また、日本~オーストラリア/ニュージーランド路線も必要マイル数が値下げされます。
日本~AUS/N.Z. | Y |
25,000
|
→ |
22,500
|
10.0% down
|
(スタアラ特典) | C |
40,000
|
→ |
40,000
|
増減なし
|
F |
55,000
|
→ |
60,000
|
9.1% up
|
エコノミークラスは現行の必要マイルより1割減となり22,500マイルです。
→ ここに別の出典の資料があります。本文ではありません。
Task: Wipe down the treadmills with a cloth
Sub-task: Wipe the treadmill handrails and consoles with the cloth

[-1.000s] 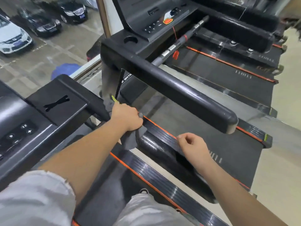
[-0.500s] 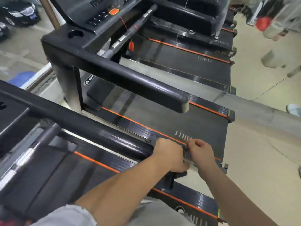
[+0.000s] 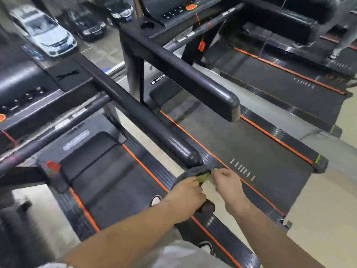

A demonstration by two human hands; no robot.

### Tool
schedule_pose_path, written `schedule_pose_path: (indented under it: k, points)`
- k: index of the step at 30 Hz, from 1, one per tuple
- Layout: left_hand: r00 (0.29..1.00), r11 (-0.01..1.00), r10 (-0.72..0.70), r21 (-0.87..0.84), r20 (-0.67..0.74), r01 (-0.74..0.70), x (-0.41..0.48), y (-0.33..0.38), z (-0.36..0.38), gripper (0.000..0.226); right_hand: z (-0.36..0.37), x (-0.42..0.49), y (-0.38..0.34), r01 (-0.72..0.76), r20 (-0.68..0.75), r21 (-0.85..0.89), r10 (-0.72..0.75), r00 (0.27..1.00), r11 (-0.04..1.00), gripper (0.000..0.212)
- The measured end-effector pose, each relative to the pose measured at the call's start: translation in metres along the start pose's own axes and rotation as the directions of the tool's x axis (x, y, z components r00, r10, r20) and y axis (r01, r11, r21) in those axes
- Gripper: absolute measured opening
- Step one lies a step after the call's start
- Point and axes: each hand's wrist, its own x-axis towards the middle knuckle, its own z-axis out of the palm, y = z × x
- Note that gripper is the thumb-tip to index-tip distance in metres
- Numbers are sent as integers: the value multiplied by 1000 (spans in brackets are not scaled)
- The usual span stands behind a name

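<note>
Left hand [image 3: 186, 196] and right hand [image 3: 229, 185] both pinched shut on a dark grey cloth with a yellow-green edge [image 3: 201, 174], held between them just past the rounded end of the near black padded handrail [image 3: 154, 122]. Cloth touches that rail tip. Below: black treadmill belt with orange side stripes [image 3: 116, 180]. Further out, second black handrail [image 3: 189, 78], then parked cars [image 3: 44, 31] behind glass.
</note>
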Motion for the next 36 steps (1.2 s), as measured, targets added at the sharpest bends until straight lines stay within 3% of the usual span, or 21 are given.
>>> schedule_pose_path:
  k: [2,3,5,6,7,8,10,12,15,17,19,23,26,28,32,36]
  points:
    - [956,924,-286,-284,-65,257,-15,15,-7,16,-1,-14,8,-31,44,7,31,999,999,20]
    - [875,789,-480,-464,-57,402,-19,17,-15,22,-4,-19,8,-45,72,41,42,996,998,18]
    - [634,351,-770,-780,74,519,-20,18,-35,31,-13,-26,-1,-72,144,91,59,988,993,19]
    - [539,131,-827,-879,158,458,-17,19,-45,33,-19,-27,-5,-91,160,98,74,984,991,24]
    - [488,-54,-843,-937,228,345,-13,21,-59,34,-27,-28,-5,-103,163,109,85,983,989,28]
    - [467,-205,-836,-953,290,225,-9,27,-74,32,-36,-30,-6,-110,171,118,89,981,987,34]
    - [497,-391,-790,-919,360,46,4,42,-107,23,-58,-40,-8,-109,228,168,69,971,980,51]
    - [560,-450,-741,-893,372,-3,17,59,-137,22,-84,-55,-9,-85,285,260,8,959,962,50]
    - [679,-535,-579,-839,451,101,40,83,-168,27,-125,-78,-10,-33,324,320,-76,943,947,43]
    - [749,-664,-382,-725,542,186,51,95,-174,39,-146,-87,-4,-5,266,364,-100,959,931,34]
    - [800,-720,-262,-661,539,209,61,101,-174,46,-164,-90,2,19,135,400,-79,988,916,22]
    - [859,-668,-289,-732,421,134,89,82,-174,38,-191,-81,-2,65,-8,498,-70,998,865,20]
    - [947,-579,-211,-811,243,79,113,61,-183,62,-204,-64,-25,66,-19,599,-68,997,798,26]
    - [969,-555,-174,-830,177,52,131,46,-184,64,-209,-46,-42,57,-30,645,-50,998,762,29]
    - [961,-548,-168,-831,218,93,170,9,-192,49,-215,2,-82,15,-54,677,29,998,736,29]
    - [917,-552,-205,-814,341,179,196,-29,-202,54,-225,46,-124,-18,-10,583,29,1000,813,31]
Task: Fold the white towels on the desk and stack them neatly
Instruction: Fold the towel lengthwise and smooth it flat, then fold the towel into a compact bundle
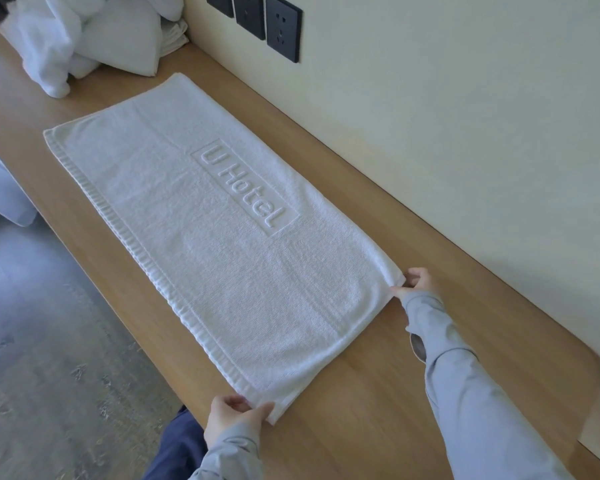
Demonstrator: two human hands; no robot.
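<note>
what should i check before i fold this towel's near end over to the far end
1. Left hand grips the near left corner of the towel: ok.
2. Right hand pinches the near right corner with its fingers: ok.
3. Towel lies flat, with no large wrinkles showing: ok.
4. Whole towel rests on the desk, with wood showing along both long edges: ok.
5. Far end lies apart from the pile of unfolded towels: ok, but the gap is narrow.
6. Any layers underneath are lined up: cannot tell, since only the top face shows.
</note>
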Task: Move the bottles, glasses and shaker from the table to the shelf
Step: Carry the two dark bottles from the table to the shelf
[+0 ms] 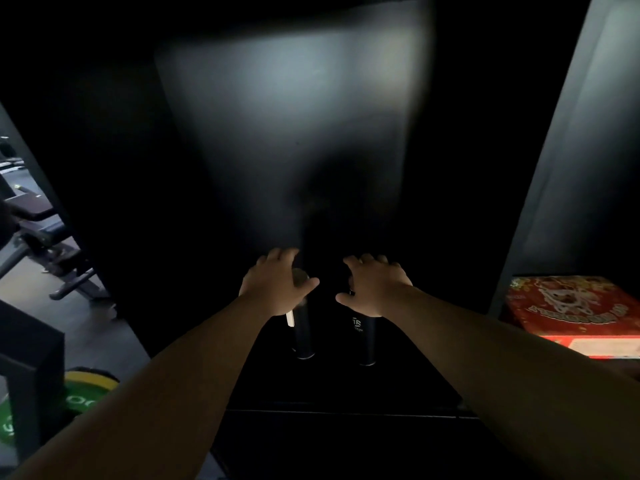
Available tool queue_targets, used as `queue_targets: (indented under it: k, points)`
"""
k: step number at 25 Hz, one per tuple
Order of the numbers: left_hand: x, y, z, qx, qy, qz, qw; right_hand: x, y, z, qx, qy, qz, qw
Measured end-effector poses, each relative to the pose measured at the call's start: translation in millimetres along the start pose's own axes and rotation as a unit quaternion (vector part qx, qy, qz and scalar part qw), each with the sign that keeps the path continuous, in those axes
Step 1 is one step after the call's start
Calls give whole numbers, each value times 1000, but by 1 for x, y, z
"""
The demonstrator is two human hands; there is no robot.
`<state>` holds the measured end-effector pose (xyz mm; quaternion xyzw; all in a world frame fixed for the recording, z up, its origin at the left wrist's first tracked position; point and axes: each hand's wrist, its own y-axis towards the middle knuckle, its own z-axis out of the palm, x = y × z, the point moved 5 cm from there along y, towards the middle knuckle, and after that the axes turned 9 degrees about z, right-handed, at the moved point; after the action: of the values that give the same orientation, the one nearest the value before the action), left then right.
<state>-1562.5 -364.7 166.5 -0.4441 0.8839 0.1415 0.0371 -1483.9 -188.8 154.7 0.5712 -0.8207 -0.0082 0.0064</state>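
A person reaches both bare arms into a dark shelf (346, 386) compartment, where two tall, dark cylindrical bottles (366, 341) stand upright just beside each other on the black board. The left hand (277, 284) is cupped over the top of the left bottle (304, 336), which shows a pale cap and a light strip down its side; the right hand (375, 287) covers the top of the right bottle, whose side carries a small white logo. Fingers on both hands are spread and curled downward, but the gloom hides whether they clasp the caps or only rest on them, so the grip cannot be told. To the right of the bottles, in the neighbouring bay, lies a red printed box (571, 306). Left of the bottles, beyond the shelf's side panel, a gym bench (45, 237) and a green-and-yellow weight plate (83, 396) sit on the floor. Judging by their sheen, the bottles look rigid and smooth, likely slippery and top-heavy if full; a hold around the body, below the cap, would seem steadier than one from above.
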Motion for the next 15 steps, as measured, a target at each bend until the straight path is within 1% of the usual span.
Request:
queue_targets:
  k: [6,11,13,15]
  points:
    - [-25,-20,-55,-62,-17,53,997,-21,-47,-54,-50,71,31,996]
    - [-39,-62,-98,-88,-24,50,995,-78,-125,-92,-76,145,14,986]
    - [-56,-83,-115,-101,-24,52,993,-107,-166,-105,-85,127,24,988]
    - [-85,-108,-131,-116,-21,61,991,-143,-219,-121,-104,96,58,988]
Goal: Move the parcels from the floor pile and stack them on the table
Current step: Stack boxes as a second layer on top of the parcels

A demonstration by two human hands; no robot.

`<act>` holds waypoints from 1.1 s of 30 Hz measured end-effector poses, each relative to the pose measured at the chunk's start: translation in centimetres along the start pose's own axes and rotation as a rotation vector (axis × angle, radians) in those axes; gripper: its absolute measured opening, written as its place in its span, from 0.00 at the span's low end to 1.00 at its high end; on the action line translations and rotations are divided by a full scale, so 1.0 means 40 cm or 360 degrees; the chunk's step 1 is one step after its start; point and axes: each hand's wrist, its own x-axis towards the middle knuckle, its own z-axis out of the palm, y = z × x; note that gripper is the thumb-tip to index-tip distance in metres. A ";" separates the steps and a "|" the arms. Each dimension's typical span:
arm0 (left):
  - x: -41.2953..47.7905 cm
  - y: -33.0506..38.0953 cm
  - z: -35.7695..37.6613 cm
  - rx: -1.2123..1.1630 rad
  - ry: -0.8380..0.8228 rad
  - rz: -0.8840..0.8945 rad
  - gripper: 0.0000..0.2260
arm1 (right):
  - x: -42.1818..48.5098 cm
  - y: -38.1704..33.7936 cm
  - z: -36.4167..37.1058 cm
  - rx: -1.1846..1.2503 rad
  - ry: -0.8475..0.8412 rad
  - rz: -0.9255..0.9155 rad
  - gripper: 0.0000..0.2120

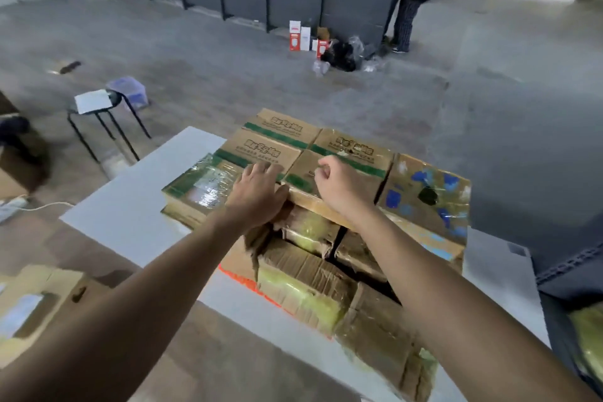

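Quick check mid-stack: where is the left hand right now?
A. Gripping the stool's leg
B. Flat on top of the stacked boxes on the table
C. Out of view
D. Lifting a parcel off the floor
B: the left hand lies with its fingers straight on a top cardboard box of the stack on the white table.

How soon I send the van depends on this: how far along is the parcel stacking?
Done: parcels sit stacked in layers on the table. In hand: left hand lies flat on the top layer, right hand curled beside it, neither carrying one. Left: unclear; the floor pile is out of view, though a box lies lower left.
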 end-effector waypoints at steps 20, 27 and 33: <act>-0.724 -0.995 -0.342 -0.0325 0.0380 -0.1035 0.16 | -0.351 -0.956 0.801 0.0166 -0.0924 -0.0588 0.17; -0.822 -1.256 -0.342 -0.0442 0.0373 -0.1377 0.17 | -0.332 -1.122 1.048 0.0042 -0.1196 -0.0631 0.16; -0.785 -1.514 -0.340 -0.0505 0.0359 -0.1604 0.18 | -0.198 -1.236 1.318 -0.0040 -0.1377 -0.0582 0.14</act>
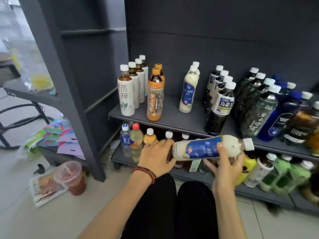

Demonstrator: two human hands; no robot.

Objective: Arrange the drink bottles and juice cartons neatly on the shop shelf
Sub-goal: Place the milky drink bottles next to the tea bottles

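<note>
The right hand (226, 166) grips the milky blue-labelled bottle (207, 147) near its neck, thumb over the label and fingers curled beneath. The left hand (157, 156) wraps round its base. The bottle lies on its side, white cap to the right, in the air just in front of the upper shelf (181, 118).

On that shelf stand, in rows running front to back:
- four white-sleeved tea bottles (126, 95)
- two orange-capped bottles (155, 97)
- two matching milky bottles (188, 90)
- four dark oolong bottles (220, 104)
- four dark green-labelled bottles (259, 107)

The blue bottles (276, 123) at the far right are too blurred to count.

The lower shelf (124, 161) holds more bottles, partly hidden behind the hands. On the floor to the left sit a lidded cup (72, 178) of red drink and a food tray (44, 188).
</note>
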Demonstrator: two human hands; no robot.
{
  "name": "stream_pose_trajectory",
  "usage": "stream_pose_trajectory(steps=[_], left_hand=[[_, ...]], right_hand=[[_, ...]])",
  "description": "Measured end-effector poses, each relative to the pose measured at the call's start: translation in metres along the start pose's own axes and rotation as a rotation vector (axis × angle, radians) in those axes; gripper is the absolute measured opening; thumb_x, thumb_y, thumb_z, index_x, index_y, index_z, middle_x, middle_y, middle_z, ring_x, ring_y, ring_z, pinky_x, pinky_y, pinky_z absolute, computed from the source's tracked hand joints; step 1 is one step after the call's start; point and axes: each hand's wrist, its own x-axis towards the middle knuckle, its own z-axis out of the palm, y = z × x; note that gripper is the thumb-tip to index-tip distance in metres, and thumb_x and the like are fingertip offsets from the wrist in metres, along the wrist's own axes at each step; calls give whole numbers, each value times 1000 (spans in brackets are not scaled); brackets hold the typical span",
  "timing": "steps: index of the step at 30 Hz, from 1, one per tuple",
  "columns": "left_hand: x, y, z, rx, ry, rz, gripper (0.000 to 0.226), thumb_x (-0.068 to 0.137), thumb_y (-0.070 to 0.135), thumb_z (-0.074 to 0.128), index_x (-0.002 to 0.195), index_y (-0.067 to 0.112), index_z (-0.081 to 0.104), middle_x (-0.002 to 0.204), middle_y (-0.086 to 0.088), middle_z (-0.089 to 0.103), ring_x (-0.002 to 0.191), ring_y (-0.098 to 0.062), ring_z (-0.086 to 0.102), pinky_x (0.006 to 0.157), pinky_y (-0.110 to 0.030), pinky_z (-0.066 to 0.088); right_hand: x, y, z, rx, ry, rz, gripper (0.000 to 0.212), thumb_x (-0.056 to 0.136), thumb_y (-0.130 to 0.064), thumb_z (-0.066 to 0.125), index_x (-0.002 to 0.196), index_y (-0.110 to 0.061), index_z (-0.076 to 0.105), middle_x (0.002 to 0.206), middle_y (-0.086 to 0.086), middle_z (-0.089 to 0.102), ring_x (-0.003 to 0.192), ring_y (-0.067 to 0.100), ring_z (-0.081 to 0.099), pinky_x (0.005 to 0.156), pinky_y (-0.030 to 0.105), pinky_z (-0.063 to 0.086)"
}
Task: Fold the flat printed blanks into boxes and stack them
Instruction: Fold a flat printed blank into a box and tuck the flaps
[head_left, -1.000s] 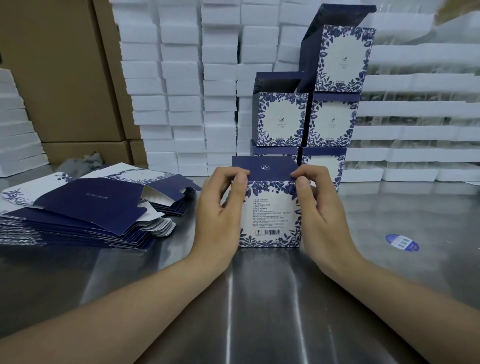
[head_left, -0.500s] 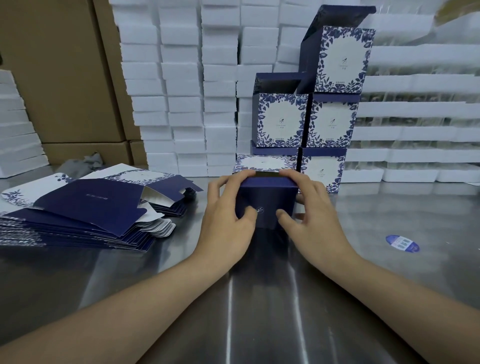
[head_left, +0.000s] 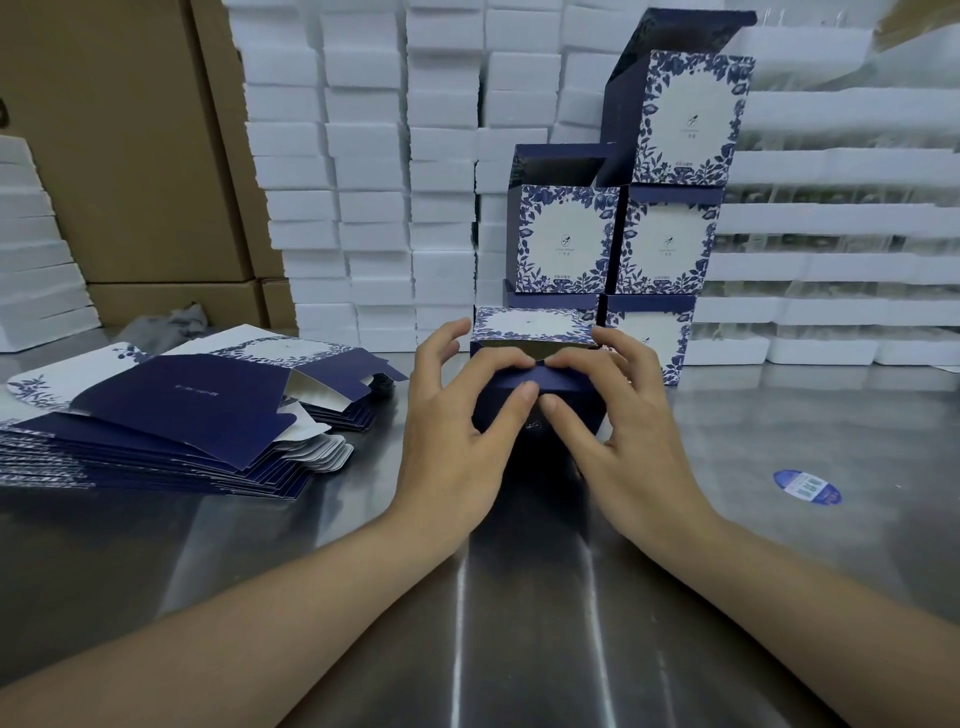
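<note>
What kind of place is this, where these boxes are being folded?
Probably a packaging workshop or warehouse packing station: a pile of flat blanks lies on a steel table, folded boxes are stacked behind the box being folded, and foam trays and cartons line the back.

Single cam, head-worn, wide-angle. Faces fwd and down over steel table (head_left: 779, 582). Near field: both forearms enter at bottom edge, left hand (head_left: 457, 415) and right hand (head_left: 628, 421) at frame ctr on box (head_left: 530, 323). Far field: white foam blocks (head_left: 363, 156) behind table, straight edges bowed by lens.
</note>
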Motion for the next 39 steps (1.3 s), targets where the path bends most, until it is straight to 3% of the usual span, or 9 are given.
stream_pose_trajectory(steps=[4,8,12,20,26,32,34,36,39], left_hand=[[0,0,-1,16,-4,-14,11,96,54,60,100,49,69,148,33,32,148,-7,35,106,-8,27],[1,-1,0,17,13,-31,6,98,46,63,98,46,69,146,28,35,144,-7,39,111,-19,31],[2,-1,0,-16,24,-22,8,100,36,68,97,43,71,145,20,39,137,4,43,101,-5,31],[4,-6,0,-61,64,-75,8,101,29,70,97,33,75,140,27,44,128,5,50,109,-31,42],[5,-5,0,-95,88,-145,6,100,32,71,97,36,74,142,21,46,133,11,44,108,-37,46],[6,-3,-1,-152,78,-201,10,100,29,70,105,37,71,142,16,49,139,4,43,111,-42,48],[5,-3,0,-211,63,-231,31,100,30,72,127,41,64,138,26,52,135,9,46,112,-36,48],[5,-6,1,-262,20,-297,55,98,29,75,147,40,52,130,42,54,124,24,46,106,-14,45],[7,-8,1,-242,10,-321,59,98,25,74,150,35,50,116,52,57,112,32,48,96,-3,44]], right_hand=[[0,-1,1,-19,-11,6,12,105,-39,61,110,-38,71,150,-18,39,146,6,38,114,16,28],[1,-5,-1,4,23,-10,10,106,-25,58,108,-28,67,138,-11,48,143,4,40,111,10,27],[2,-7,-3,17,41,0,11,106,-10,57,104,-17,65,127,-6,51,129,0,47,106,10,30],[4,-6,-4,50,52,94,4,105,-19,58,105,-19,63,125,-11,50,128,-1,46,106,23,37],[4,-6,-4,25,53,72,5,105,-17,59,102,-17,63,120,-11,51,122,-3,47,102,14,35],[5,0,-4,183,88,225,26,105,-28,61,131,-30,56,133,-12,55,126,8,54,109,41,46],[5,2,-3,262,56,305,36,105,-35,61,140,-34,53,137,-15,58,125,5,58,109,36,48],[5,2,-2,302,23,340,34,104,-35,64,137,-39,56,129,-23,64,117,-3,63,102,25,50],[6,2,-1,295,23,324,29,103,-29,67,123,-49,58,111,-34,68,107,-10,64,88,10,49]])
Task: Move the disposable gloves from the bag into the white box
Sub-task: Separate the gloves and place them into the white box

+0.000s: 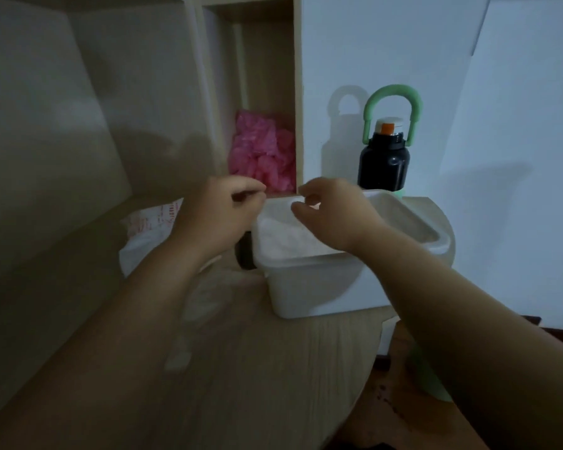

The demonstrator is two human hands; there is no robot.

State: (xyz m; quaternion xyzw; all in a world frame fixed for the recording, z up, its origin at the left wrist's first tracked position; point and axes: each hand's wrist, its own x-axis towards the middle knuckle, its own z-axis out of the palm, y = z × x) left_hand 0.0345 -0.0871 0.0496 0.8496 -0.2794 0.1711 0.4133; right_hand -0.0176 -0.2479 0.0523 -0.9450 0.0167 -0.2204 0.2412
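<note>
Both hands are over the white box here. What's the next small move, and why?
Probably lower both hands and let go. The left hand and right hand hover pinched above the white box, seemingly stretching a thin clear glove whose film already hangs inside it; the film is hard to make out. The printed bag lies left of it.

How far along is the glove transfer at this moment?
Done: a heap of clear gloves already lies in the white box. In hand: the left hand and right hand pinch above it, seemingly on thin film. Left: the printed bag beside it; its contents are unclear.
</note>
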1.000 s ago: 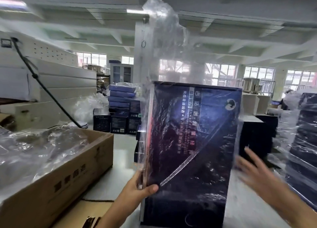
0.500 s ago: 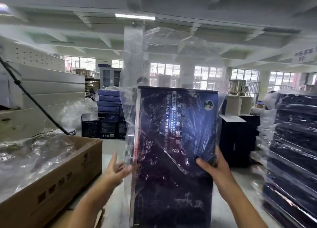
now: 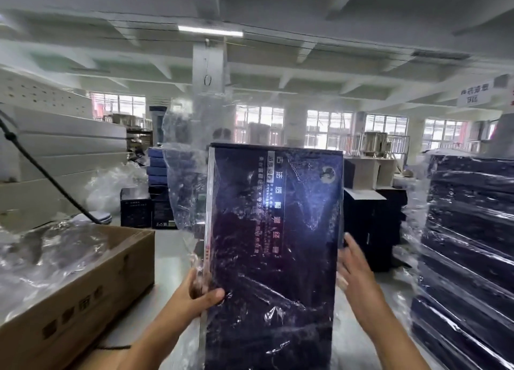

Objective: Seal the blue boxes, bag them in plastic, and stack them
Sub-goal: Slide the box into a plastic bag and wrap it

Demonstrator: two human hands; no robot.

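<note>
A wrapped stack of blue boxes [image 3: 467, 244] is standing at the right, and a cardboard carton [image 3: 83, 300] is sitting at the left with loose plastic in it. Between them, at centre, the blue box [image 3: 272, 244] is being held upright inside a clear plastic bag [image 3: 189, 180] that is billowing above it. The left hand [image 3: 200, 294] is gripping its left edge, thumb across the front. The right hand [image 3: 356, 275] is hovering with straight fingers just beside the right edge, holding nothing.

A factory packing hall — concrete ceiling beams [image 3: 278, 71], strip light [image 3: 210, 31], rows of windows [image 3: 328, 130], wrapped box stacks [image 3: 470, 230], open carton [image 3: 78, 294] of plastic bags.
</note>
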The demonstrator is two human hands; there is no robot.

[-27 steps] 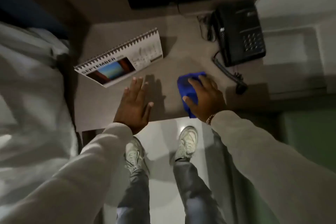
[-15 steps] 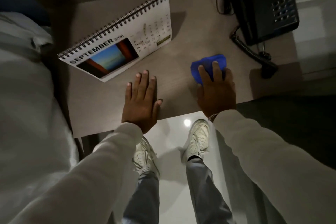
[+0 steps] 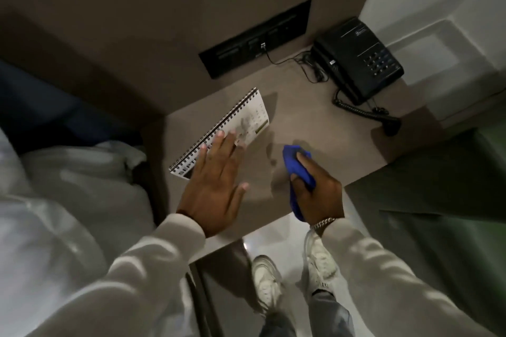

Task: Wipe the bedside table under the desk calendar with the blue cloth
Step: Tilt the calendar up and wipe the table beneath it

同程度の飛行時間であるアメリカ線が35,000マイル、ヨーロッパ線が45,000マイルになることを考えると、オーストラリア/ニュージーランド線はかなり魅力的です。
さらに、日本発着路線以外で抑えておきたいのが、北アジア~オーストラリア/ニュージーランド路線です。
北アジア~AUS/N.Z. | Y |
35,000
|
→ |
20,000
|
42.9% down
|
(スタアラ特典) | C |
50,000
|
→ |
40,000
|
20.0% down
|
F |
65,000
|
→ |
50,000
|
23.1% down
|
エコノミークラスはなんと43%ものダウンの20,000マイル。これは先ほど確認した日本~AUS/N.Z.の22,500マイルよりも低い設定です。また、ビジネスやファーストも2割ほど値下がりしますが、特にファーストは50,000マイルとなり、日本~AUS/N.Z.の60,000マイルよりも1万マイルもお得に設定されます。台北やインチョンなどに格安チケットで飛び、そこからはマイル利用でタイ国際航空のファーストクラスで優雅にオーストラリアやニュージーランドへ赴くなどということも可能になります。
MPに残るか、他に乗り換えるか
これはなかなか厄介な問題です。MPの魅力は「貯めやすくて使いやすい(それも低い必要マイル数で)」という点にありました。現行ルールは2011年6月15日から適用されましたが、それ以前は日本~南アジアのファーストクラスがなんと片道20,000マイルという破格の安さだったのです。それが現行ルールの適用で40,000マイルに値上がりし、来年2月からはさらに60,000マイルに上がります。とてつもない改悪ぶりに、ぐうの音も出ません。MPの「使いやすい」というメリットは急速に失われつつあります。
ただ、それでもなお、MPにうまみが残っていることも事実。まず、特典航空券には燃油サーチャージが請求されません。長距離路線だと往復で5万円程度かかる燃油サーチャージが、MPの特典航空券だと無料になるのは非常にありがたいです。
また、18ヶ月以内にマイルの変動があれば、マイルの失効が先延ばしされるというシステムも魅力的です。これを利用すれば、一度ためたマイルは半永久的に使用可能になります。コツコツためていく陸マイラーにとっては、これも見逃すことの出来ないメリットですよね。
結局のところ、自分にとってのMPのメリット・デメリットを考慮し、今後の行動を決める必要があるという、ありきたりの結論になってしまいます。ただ、以前ならばANAやJALと比較してお得感があったのですが、それが今回の改悪で一気に吹っ飛んでしまった感じではあります。私としては、まだ全面的にMPから撤退するつもりはありませんが、いつでも抜け出せるように他社FFPについてリサーチしつつ、戦略を練っていくつもりです。